== AIM OF THE EXERCISE ==
Copy the listing exactly as given. Omit every picture.

== INFORMATION SUPPLIED ==

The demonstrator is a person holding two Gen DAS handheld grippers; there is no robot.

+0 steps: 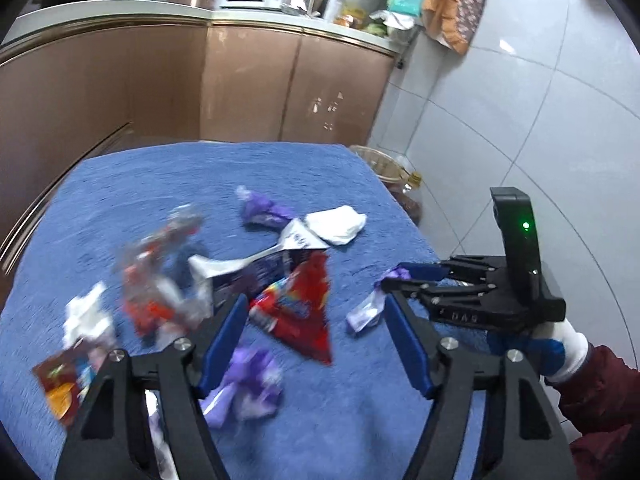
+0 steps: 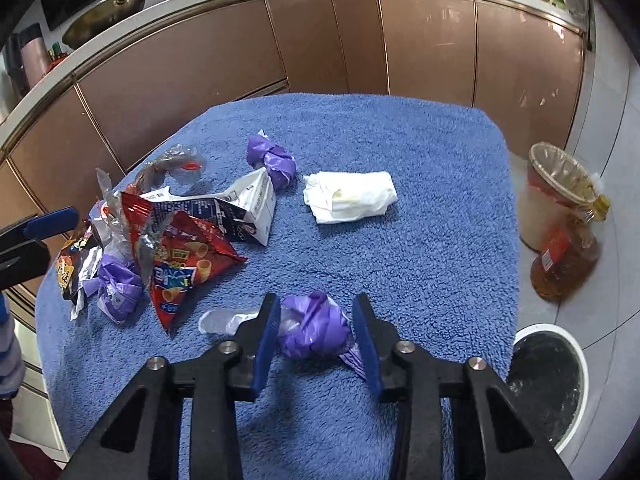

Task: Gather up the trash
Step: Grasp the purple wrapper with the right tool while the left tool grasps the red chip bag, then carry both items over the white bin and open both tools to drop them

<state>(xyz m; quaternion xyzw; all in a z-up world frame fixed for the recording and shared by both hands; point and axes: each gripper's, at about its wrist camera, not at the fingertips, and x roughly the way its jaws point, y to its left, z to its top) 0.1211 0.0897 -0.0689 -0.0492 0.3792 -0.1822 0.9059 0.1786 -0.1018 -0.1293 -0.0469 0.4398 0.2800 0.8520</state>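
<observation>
The right gripper [image 2: 316, 338] points down at a fuzzy blue terry cloth [image 2: 420, 264] spread over the table, its black linkage arms ending in smooth blue pads. Its jaws straddle a crumpled purple plastic bag [image 2: 314, 330], glossy and knotted into a lump; the left pad seems to touch the film, while a thin gap shows at the right pad, so the grip is not closed on it. A flattened translucent white strip [image 2: 224, 320] trails from the bag toward the left. The left gripper [image 1: 316, 338] hangs with jaws wide apart above the cloth, nothing between them; a second purple wad [image 1: 252, 384] lies blurred just beside its left pad. Past that lies a shiny red triangular snack packet [image 2: 188, 264], creased foil with printed cones, overlapping a torn white and dark blue paper carton [image 2: 244, 210]. At the left lies crinkled clear cellophane [image 2: 172, 164] with red flecks. Farther on sit another knotted purple bag [image 2: 274, 158] and a folded white paper napkin [image 2: 350, 196], soft and stained yellow. On the tiled floor to the right stand a round white bin [image 2: 576, 360] with a black liner and an amber oil bottle [image 2: 564, 264]. Beyond the table runs a row of glossy copper-brown cabinet doors [image 2: 320, 52].
</observation>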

== RESPONSE AREA ==
The demonstrator is a person holding two Gen DAS handheld grippers; there is no robot.

+0 steps: 
+0 steps: 

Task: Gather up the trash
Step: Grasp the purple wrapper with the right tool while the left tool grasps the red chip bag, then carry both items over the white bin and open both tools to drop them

<state>(xyz m; quaternion xyzw; all in a z-up world frame fixed for the recording and shared by both hands; point and axes: each gripper's, at about its wrist camera, not at the fingertips, and x roughly the way its jaws point, y to its left, z to its top) 0.1211 0.0897 -0.0689 -0.0492 0.3792 -0.1822 0.9059 0.1786 -0.1018 -0.1293 -0.0469 0.4398 0.2800 0.8520</state>
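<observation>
The right gripper [image 2: 316, 338] points down at a fuzzy blue terry cloth [image 2: 420, 264] spread over the table, its black linkage arms ending in smooth blue pads. Its jaws straddle a crumpled purple plastic bag [image 2: 314, 330], glossy and knotted into a lump; the left pad seems to touch the film, while a thin gap shows at the right pad, so the grip is not closed on it. A flattened translucent white strip [image 2: 224, 320] trails from the bag toward the left. The left gripper [image 1: 316, 338] hangs with jaws wide apart above the cloth, nothing between them; a second purple wad [image 1: 252, 384] lies blurred just beside its left pad. Past that lies a shiny red triangular snack packet [image 2: 188, 264], creased foil with printed cones, overlapping a torn white and dark blue paper carton [image 2: 244, 210]. At the left lies crinkled clear cellophane [image 2: 172, 164] with red flecks. Farther on sit another knotted purple bag [image 2: 274, 158] and a folded white paper napkin [image 2: 350, 196], soft and stained yellow. On the tiled floor to the right stand a round white bin [image 2: 576, 360] with a black liner and an amber oil bottle [image 2: 564, 264]. Beyond the table runs a row of glossy copper-brown cabinet doors [image 2: 320, 52].
</observation>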

What came before is the complete response.